**Recorded data**
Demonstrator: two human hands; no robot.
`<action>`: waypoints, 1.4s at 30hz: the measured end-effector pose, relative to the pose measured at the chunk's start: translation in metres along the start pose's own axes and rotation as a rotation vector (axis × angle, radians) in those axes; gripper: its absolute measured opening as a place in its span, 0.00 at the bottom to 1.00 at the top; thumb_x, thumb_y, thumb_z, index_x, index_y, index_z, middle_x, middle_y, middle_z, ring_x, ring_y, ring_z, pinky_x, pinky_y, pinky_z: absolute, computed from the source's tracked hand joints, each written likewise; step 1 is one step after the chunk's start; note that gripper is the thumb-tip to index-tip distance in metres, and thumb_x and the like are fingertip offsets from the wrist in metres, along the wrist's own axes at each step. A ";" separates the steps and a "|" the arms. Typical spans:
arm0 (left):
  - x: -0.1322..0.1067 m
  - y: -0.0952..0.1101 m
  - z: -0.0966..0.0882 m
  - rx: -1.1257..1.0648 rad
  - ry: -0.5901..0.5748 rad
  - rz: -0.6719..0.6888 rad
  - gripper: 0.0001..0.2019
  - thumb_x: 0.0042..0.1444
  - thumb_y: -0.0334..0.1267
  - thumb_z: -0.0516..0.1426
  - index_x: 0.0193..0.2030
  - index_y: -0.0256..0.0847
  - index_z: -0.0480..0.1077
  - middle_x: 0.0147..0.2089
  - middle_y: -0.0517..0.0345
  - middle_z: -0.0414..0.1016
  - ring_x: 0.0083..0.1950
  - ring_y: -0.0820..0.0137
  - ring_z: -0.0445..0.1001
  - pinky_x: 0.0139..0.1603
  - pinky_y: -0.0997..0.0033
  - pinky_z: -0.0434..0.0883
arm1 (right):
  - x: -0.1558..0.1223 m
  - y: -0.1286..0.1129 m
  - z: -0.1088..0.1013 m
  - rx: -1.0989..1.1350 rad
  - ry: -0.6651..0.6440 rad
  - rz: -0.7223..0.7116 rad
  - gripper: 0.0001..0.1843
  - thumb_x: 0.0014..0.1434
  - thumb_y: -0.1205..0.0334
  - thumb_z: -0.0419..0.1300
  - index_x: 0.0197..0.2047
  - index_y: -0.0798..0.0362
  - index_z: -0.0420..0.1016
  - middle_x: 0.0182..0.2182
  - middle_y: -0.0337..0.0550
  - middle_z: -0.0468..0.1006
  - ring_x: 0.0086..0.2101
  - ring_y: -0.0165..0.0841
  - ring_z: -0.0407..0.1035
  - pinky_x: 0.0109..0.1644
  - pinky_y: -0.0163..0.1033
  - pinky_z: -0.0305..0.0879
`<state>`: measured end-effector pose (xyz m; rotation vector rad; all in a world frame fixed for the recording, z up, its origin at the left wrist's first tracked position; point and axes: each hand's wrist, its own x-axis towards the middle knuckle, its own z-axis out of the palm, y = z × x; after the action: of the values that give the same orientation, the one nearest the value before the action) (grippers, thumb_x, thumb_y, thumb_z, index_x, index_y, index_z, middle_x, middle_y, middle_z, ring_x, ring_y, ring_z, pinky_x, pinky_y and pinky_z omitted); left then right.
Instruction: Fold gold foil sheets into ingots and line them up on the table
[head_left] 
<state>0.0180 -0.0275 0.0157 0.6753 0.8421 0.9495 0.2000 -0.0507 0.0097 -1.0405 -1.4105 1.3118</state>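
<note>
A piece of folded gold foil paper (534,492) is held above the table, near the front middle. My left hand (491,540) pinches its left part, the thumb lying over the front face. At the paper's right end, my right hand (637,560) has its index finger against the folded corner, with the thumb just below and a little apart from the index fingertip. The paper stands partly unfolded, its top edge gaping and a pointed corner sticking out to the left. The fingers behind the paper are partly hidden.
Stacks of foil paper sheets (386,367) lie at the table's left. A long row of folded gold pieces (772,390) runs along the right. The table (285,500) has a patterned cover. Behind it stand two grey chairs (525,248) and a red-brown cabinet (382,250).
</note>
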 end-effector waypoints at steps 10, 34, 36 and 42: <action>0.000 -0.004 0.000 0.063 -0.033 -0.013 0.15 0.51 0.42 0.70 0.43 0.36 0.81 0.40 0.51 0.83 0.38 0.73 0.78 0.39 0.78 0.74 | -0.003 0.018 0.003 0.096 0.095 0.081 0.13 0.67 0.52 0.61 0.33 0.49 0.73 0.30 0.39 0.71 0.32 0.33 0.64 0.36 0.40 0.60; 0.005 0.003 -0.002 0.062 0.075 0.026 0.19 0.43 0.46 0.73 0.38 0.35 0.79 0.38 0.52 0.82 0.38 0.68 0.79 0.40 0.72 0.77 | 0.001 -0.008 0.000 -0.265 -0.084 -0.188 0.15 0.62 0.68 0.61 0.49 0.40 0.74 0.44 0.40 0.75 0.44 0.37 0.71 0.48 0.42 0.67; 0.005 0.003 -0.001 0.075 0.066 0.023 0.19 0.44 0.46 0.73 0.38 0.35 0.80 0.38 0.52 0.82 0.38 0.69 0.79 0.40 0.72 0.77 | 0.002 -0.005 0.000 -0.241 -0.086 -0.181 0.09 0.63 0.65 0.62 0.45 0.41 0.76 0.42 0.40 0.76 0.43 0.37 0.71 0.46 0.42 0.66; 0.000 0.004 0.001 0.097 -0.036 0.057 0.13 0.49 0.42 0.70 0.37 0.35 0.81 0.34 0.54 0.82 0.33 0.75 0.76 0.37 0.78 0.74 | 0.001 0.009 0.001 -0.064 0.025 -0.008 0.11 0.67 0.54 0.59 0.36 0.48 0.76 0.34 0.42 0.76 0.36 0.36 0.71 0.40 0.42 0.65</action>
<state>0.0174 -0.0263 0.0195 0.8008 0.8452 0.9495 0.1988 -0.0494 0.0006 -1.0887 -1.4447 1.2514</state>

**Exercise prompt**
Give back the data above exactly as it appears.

**Task solution**
Demonstrator: two human hands; no robot.
`<action>`: waypoints, 1.4s at 30hz: the measured end-effector pose, relative to the pose measured at the chunk's start: translation in metres along the start pose's own axes and rotation as a rotation vector (axis × angle, radians) in those axes; gripper: its absolute measured opening as a place in its span, 0.00 at the bottom to 1.00 at the top; thumb_x, thumb_y, thumb_z, index_x, index_y, index_z, middle_x, middle_y, middle_z, ring_x, ring_y, ring_z, pinky_x, pinky_y, pinky_z: absolute, computed from the source's tracked hand joints, each written likewise; step 1 is one step after the chunk's start; note that gripper is the thumb-tip to index-tip distance in metres, and thumb_x and the like are fingertip offsets from the wrist in metres, along the wrist's own axes at each step. A ";" separates the steps and a "|" the arms. Typical spans:
arm0 (left):
  - x: -0.1322..0.1067 m
  - y: -0.0952..0.1101 m
  - z: -0.0966..0.0882 m
  - rx: -1.1257..1.0648 rad
  - ry: -0.5901..0.5748 rad
  - rz: -0.6719..0.6888 rad
  - gripper: 0.0001..0.2019
  - thumb_x: 0.0042..0.1444
  - thumb_y: -0.0334..0.1267
  - thumb_z: -0.0516..0.1426
  - index_x: 0.0193..0.2030
  - index_y: -0.0256..0.0847
  - index_z: -0.0480..0.1077
  - middle_x: 0.0147..0.2089
  - middle_y: -0.0517..0.0345
  - middle_z: -0.0414..0.1016
  - ring_x: 0.0083..0.1950
  - ring_y: -0.0820..0.0137
  - ring_z: -0.0445..0.1001
  - pinky_x: 0.0139..0.1603
  - pinky_y: -0.0997..0.0033
  - pinky_z: -0.0434..0.0883
arm1 (right):
  - x: -0.1558..0.1223 m
  - y: -0.1286..0.1129 m
  - z: -0.1088..0.1013 m
  - rx: -1.0989..1.1350 rad
  - ry: -0.6651..0.6440 rad
  - rz: -0.7223..0.7116 rad
  - gripper: 0.0001..0.1843
  - thumb_x: 0.0014..0.1434
  - thumb_y: -0.1205..0.0334
  - thumb_z: -0.0419..0.1300
  - index_x: 0.0197..0.2047
  - index_y: -0.0798..0.0362
  - index_z: -0.0420..0.1016
  - middle_x: 0.0182..0.2182
  - middle_y: -0.0337..0.0550
  - middle_z: -0.0468..0.1006
  - ring_x: 0.0086..0.2101
  - ring_y: -0.0165..0.0841
  - ring_z: -0.0407..0.1035
  - pinky_x: 0.0109..0.1644
  - pinky_y: -0.0163..0.1033
  - pinky_z: -0.0305..0.0879
`<state>`: measured end-effector pose (xyz m; rotation vector rad; all in a world frame fixed for the recording, z up, its origin at the left wrist's first tracked position; point and axes: each hand's wrist, its own x-axis towards the middle knuckle, its own z-axis out of the palm, y = z × x; after the action: of the values that give the same orientation, the one nearest the value before the action) (grippers, thumb_x, thumb_y, thumb_z, index_x, index_y, index_z, middle_x, middle_y, middle_z, ring_x, ring_y, ring_z, pinky_x, pinky_y and pinky_z omitted); left then right.
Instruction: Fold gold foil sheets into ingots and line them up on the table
[head_left] 
<state>0.0180 -0.0275 0.0157 0.6753 0.8421 0.9495 0.2000 -0.0507 0.0097 -1.0405 -1.4105 1.3118</state>
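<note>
A piece of folded gold foil paper (534,492) is held above the table, near the front middle. My left hand (491,540) pinches its left part, the thumb lying over the front face. At the paper's right end, my right hand (637,560) has its index finger against the folded corner, with the thumb just below and a little apart from the index fingertip. The paper stands partly unfolded, its top edge gaping and a pointed corner sticking out to the left. The fingers behind the paper are partly hidden.
Stacks of foil paper sheets (386,367) lie at the table's left. A long row of folded gold pieces (772,390) runs along the right. The table (285,500) has a patterned cover. Behind it stand two grey chairs (525,248) and a red-brown cabinet (382,250).
</note>
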 end-effector waypoints at steps 10, 34, 36 and 42: <action>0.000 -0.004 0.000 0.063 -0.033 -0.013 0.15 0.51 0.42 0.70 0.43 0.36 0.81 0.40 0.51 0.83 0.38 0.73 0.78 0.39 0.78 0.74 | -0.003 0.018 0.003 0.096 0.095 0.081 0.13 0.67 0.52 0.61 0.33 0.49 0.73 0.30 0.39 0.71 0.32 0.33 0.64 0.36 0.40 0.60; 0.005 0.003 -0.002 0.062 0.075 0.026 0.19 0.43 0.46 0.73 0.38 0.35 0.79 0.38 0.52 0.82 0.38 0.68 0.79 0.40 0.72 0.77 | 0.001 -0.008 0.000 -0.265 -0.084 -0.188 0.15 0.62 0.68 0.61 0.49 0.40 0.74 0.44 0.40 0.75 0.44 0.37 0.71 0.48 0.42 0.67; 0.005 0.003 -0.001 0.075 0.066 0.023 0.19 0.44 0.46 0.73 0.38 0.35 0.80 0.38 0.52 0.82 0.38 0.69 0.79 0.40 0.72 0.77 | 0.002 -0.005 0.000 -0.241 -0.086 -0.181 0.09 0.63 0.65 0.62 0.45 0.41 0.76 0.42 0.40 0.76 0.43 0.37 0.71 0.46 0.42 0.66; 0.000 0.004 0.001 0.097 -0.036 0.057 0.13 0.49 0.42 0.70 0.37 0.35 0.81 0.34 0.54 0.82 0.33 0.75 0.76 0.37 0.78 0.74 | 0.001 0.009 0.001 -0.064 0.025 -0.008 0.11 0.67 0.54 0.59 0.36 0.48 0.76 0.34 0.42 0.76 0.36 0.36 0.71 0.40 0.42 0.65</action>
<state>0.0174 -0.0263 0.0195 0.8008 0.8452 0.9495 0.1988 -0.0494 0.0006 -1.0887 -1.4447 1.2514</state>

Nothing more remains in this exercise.